1 euro à 147,30 dinars

A noter que la monnaie unique européenne est, également, en difficulté face au franc suisse, également une valeur refuge : elle a reculé à 0,9836 franc suisse, un plus bas depuis 2015. Et le dollar brille aussi face aux autres monnaies considérées comme vulnérables au risque : la livre sterling a plongé jusqu’à 1,1807 dollar, un niveau plus atteint depuis mars 2020, quand le début de la pandémie de la Covid-19 en Europe, en pleines négociations sur le Brexit, avait fait reculer la devise britannique à son plus bas niveau depuis 1985.
La dépréciation de l’euro permet, par ailleurs, au dinar algérien de remonter face à cette monnaie. Sur le marché interbancaire des changes, 1 euro était affiché hier à 147,22 DZD à l’achat contre 147,30 DZD à la vente. La monnaie européenne a donc continué à baisser face au dinar algérien, puisque la veille, l’euro coûtait 148,50 DZD à l’achat et 148,57 DZD.
La tendance n’est visiblement pas la même sur le marché parallèle de la devise où les principales devises continuent à évoluer très haut face à la monnaie nationale, sous l’impact de facteurs qui diffèrent de ceux régulant le marché officiel.

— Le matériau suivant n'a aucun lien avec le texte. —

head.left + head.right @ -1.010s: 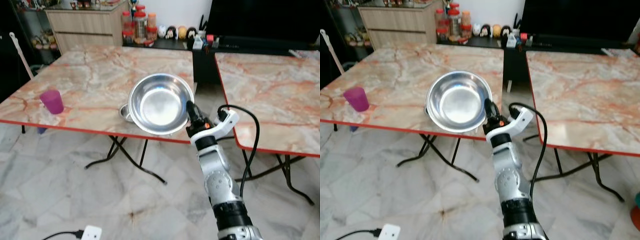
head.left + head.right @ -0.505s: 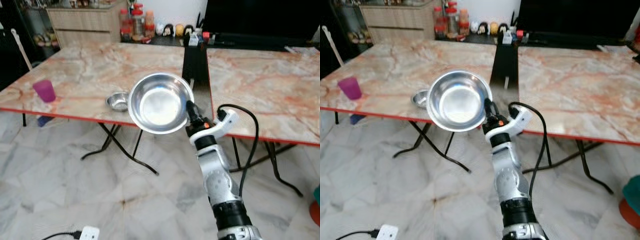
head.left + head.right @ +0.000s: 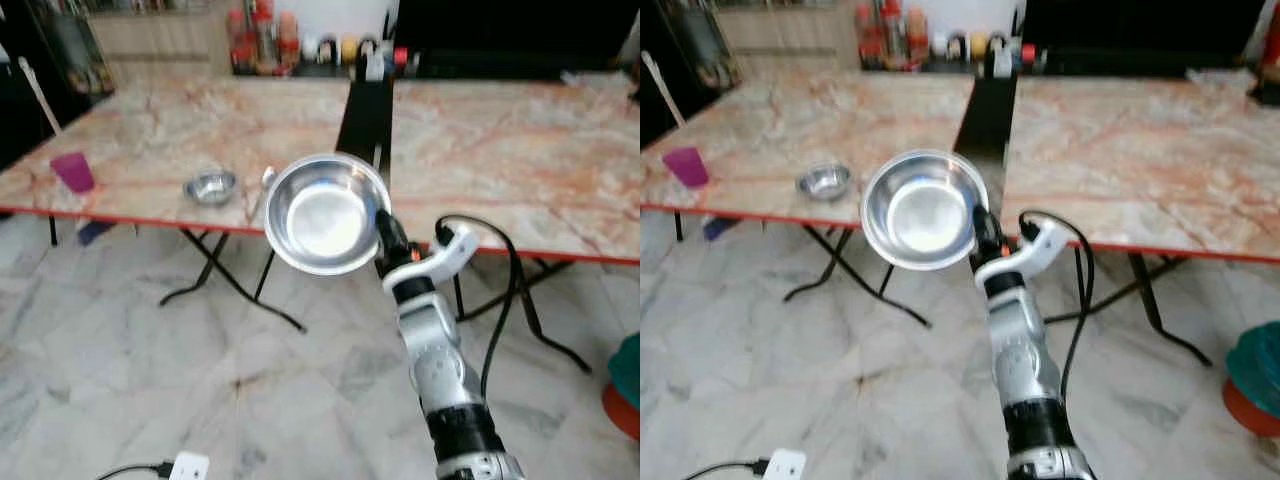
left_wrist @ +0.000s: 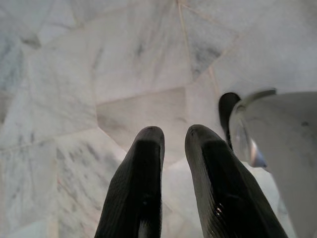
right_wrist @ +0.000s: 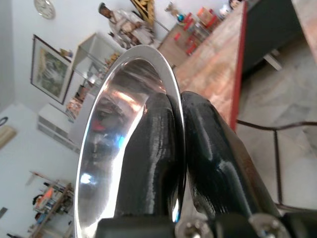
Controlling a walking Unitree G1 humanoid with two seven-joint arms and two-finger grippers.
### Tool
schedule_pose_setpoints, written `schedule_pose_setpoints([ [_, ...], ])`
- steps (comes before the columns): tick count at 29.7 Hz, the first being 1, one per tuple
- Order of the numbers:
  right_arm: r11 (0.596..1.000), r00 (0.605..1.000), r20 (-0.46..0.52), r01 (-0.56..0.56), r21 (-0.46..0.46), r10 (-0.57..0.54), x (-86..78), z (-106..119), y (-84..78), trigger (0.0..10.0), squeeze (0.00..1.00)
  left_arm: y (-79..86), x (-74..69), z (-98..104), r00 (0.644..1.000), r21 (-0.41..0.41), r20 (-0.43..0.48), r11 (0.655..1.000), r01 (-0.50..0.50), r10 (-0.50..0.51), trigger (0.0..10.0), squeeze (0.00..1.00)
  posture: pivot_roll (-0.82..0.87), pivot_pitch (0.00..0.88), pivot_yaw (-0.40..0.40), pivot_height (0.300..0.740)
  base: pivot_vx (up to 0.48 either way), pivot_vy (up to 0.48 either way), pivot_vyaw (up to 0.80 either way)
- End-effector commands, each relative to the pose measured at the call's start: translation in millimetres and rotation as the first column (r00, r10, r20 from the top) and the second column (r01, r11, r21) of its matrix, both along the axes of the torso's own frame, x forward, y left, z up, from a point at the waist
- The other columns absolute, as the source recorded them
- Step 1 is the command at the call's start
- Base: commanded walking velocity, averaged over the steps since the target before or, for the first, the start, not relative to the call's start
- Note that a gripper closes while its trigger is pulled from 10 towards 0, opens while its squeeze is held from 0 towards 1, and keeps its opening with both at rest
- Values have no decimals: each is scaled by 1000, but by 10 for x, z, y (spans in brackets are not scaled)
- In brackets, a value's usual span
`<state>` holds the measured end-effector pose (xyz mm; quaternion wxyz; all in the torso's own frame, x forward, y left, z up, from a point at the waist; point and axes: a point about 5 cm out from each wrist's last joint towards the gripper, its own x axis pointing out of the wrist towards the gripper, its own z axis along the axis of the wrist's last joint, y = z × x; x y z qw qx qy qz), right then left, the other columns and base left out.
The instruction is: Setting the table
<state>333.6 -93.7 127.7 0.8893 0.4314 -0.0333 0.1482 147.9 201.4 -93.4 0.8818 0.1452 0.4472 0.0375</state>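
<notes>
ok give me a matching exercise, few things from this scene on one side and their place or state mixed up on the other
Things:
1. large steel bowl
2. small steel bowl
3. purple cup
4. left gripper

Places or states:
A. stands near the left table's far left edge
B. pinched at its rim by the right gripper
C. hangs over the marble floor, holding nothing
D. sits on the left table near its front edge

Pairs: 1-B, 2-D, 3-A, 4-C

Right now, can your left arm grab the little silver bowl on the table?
Probably not: the left tool hangs over the floor, and the little silver bowl sits far ahead on the table.
</notes>
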Motion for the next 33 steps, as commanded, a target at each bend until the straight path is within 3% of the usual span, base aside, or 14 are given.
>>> schedule_pose_setpoints([
  [1,1000,998,-59,-12,4,13,-32,-169,39,10000,0,30,-20,-3,1000,-3,-4,1000,-8,8,10000,0,90,47,-5,740,0,0,0],
  [7,999,989,-145,3,-40,-9,-88,-438,-78,10000,0,35,-24,-4,1000,-1,-6,1000,-6,6,10000,0,89,48,-1,740,0,0,0],
  [8,998,979,-205,5,-68,-19,-142,-609,-135,10000,0,39,-26,-4,1000,0,-8,1000,-4,4,10000,0,91,49,1,740,0,0,0],
  [15,992,947,-318,11,-125,-50,-266,-912,-257,10000,0,50,-30,-4,1000,1,-9,1000,-4,4,10000,0,94,48,5,740,0,0,0],
  [16,990,932,-357,11,-143,-62,-324,-1017,-308,0,0,55,-31,-3,1000,2,-9,1000,-3,3,10000,0,95,48,7,740,0,0,0],
  [23,978,866,-483,30,-205,-127,-522,-1321,-502,0,0,54,-30,-4,1000,-6,-11,1000,-2,2,10000,0,95,49,8,740,0,0,0],
  [26,978,866,-483,30,-205,-127,-522,-1321,-502,0,0,54,-30,-4,1000,-6,-11,1000,-2,2,10000,0,95,49,8,740,0,0,0],
  [30,971,831,-533,35,-235,-159,-609,-1434,-581,0,0,35,-30,-9,1000,-21,-19,1000,4,-5,10000,0,96,45,10,740,0,0,0],
  [31,965,803,-567,36,-260,-183,-678,-1515,-637,10000,0,22,-26,-10,1000,-29,-19,1000,5,-6,10000,0,95,44,11,740,0,0,0],
  [33,960,781,-592,36,-278,-200,-735,-1577,-680,10000,0,11,-21,-10,1000,-35,-18,999,8,-8,10000,0,96,44,11,740,0,0,0],
])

En ce sens, un euro s’échange aux alentours de 211 DZD à l’achat et à 213 DZD à la vente. Et ce n’est sans doute pas l’ouverture des frontières terrestres entre l’Algérie et la Tunisie qui va calmer le square Port Saïd et les autres places de change parallèles à travers le pays. Bien au contraire, après le renforcement du programme d’Air Algérie pour la saison estivale, le retour du hadj aux Lieux saints, ce sont des centaines de milliers d’Algériens qui pourraient débarquer en Tunisie, après avoir effectué la grande partie de leur opération change dans ces lieux où les cambistes ne rateront certainement pas l’occasion pour récupérer quelques dividendes après deux années de disette sous l’impact de la pandémie de la Covid-19.